_TASK DETAILS_: Write out the data below in full. Keep it exact.

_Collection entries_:
++++++
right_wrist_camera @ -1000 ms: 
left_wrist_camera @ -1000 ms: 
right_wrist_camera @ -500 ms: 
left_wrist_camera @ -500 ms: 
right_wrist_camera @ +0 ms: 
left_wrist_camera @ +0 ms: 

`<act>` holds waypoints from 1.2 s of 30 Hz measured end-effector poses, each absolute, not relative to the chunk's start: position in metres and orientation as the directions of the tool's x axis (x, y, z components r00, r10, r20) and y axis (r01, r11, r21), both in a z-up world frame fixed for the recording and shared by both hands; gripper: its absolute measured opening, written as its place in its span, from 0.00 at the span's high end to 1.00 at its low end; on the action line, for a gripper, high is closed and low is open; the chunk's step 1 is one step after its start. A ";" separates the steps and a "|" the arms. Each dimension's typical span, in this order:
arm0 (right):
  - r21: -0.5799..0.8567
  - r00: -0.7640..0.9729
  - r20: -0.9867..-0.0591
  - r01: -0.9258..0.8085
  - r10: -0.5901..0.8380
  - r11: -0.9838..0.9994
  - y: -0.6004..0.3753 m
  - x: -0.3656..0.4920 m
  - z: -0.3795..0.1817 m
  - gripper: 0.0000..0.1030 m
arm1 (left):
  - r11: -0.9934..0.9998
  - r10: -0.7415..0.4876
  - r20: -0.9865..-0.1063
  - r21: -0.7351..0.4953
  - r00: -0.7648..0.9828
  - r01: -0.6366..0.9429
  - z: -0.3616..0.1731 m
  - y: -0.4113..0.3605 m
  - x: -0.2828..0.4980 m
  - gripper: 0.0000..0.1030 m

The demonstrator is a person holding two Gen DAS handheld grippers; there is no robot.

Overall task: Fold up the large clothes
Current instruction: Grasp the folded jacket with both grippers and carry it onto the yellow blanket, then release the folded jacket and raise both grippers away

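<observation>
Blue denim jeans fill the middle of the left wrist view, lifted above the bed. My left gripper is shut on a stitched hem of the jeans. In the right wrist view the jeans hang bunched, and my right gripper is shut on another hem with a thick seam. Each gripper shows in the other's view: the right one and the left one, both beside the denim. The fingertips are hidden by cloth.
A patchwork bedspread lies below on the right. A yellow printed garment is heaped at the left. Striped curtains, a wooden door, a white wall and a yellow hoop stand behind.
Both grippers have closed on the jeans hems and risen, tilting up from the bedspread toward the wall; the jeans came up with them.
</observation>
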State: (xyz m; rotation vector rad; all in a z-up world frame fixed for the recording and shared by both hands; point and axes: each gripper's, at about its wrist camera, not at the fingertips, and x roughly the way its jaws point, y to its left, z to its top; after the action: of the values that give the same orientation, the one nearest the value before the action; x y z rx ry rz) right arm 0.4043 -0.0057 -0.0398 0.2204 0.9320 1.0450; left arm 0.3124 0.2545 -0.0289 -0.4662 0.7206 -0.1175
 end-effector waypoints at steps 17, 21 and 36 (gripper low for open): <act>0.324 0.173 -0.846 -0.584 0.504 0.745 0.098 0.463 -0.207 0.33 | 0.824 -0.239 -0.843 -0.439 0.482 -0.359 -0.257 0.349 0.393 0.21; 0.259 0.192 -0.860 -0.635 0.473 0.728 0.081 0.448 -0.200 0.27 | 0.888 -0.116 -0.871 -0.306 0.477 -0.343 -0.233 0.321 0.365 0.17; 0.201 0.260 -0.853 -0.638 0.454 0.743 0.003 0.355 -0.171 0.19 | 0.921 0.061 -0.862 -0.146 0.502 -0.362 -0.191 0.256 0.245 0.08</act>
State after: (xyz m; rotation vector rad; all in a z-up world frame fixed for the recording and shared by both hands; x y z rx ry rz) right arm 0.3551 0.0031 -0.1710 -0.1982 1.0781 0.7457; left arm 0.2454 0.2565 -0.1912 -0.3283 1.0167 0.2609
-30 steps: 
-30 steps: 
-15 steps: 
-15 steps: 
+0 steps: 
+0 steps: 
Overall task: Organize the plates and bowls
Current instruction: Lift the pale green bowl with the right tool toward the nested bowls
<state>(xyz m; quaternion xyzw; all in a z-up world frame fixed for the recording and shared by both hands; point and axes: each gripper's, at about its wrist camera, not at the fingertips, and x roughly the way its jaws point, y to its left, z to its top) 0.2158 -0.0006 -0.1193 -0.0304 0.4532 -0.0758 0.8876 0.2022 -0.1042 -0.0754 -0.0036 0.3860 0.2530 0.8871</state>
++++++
_COMPLETED EXERCISE_:
right_wrist_camera @ -1000 ms: 
left_wrist_camera @ -1000 ms: 
right_wrist_camera @ -500 ms: 
left_wrist_camera @ -500 ms: 
right_wrist_camera @ +0 ms: 
left_wrist_camera @ +0 ms: 

`<act>` holds waypoints from 1.2 s of 30 Hz measured end-effector poses, each absolute, not relative to the chunk's start: position in metres and orientation as the directions of the tool's x axis (x, y, z components r00, r10, r20) and y axis (r01, r11, r21), both in a z-up world frame fixed for the recording and shared by both hands; gripper: its absolute measured opening, written as its place in its span, from 0.00 at the span's high end to 1.00 at its low end; on the action line, for a gripper, high is closed and low is open; the chunk's step 1 is one step after its start. A ";" separates the steps and a "|" the arms. Each dimension's typical span, in this order:
arm0 (right):
  - r21: -0.5799..0.8567
  - r00: -0.7640..0.9729
  - r20: -0.9867..-0.0591
  - r01: -0.9258..0.8085
  - r10: -0.5901..0.8380
  - r11: -0.9838..0.9994
  - y: -0.6004..0.3753 m
  - x: -0.3656..0.4920 m
  - z: -0.3795..0.1817 m
  - gripper: 0.0000..0.1030 m
arm1 (left):
  - r11: -0.9934..0.9998
  - r10: -0.7415..0.4876
  - r20: -0.9865..-0.1063
  - r21: -0.7351..0.4953
  - r00: -0.7648..0.9828
  - r01: -0.6366..0.9429
  - z: -0.3616..0.1731 m
  - y: -0.4113..0.3605 m
  - x: -0.2828..0.4980 m
  - gripper: 0.0000..0.1030 m

The demonstrator is a person holding two Gen DAS handheld grippers; there is no robot.

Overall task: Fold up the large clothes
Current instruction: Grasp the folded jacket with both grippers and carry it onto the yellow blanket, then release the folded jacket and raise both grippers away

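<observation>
Blue denim jeans fill the middle of the left wrist view, lifted above the bed. My left gripper is shut on a stitched hem of the jeans. In the right wrist view the jeans hang bunched, and my right gripper is shut on another hem with a thick seam. Each gripper shows in the other's view: the right one and the left one, both beside the denim. The fingertips are hidden by cloth.
A patchwork bedspread lies below on the right. A yellow printed garment is heaped at the left. Striped curtains, a wooden door, a white wall and a yellow hoop stand behind.
Both grippers have closed on the jeans hems and risen, tilting up from the bedspread toward the wall; the jeans came up with them.
</observation>
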State: (xyz m; rotation vector rad; all in a z-up world frame fixed for the recording and shared by both hands; point and axes: each gripper's, at about its wrist camera, not at the fingertips, and x roughly the way its jaws point, y to its left, z to its top; after the action: of the values that give the same orientation, the one nearest the value before the action; x y z rx ry rz) right arm 0.4043 -0.0057 -0.0398 0.2204 0.9320 1.0450; left arm 0.3124 0.2545 -0.0289 -0.4662 0.7206 -0.1175
 end-effector waypoints at steps 17, 21 and 36 (gripper low for open): <act>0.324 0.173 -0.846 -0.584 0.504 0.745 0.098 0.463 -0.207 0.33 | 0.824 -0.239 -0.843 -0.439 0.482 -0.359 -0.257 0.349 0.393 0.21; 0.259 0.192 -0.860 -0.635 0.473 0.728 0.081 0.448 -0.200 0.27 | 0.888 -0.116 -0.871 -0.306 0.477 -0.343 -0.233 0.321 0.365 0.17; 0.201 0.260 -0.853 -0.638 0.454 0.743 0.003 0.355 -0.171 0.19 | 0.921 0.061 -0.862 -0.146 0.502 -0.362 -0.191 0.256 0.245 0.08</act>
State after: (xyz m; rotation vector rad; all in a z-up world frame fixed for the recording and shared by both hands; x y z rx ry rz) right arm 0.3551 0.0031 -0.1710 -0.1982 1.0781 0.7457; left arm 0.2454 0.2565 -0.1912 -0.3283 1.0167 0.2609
-30 steps: 
-30 steps: 
-15 steps: 
-15 steps: 
+0 steps: 
+0 steps: 
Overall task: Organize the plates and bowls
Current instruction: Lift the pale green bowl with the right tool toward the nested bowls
<state>(xyz m; quaternion xyzw; all in a z-up world frame fixed for the recording and shared by both hands; point and axes: each gripper's, at about its wrist camera, not at the fingertips, and x roughly the way its jaws point, y to its left, z to its top) 0.2158 -0.0006 -0.1193 -0.0304 0.4532 -0.0758 0.8876 0.2022 -0.1042 -0.0754 -0.0036 0.3860 0.2530 0.8871</state>

This exercise requires no further output.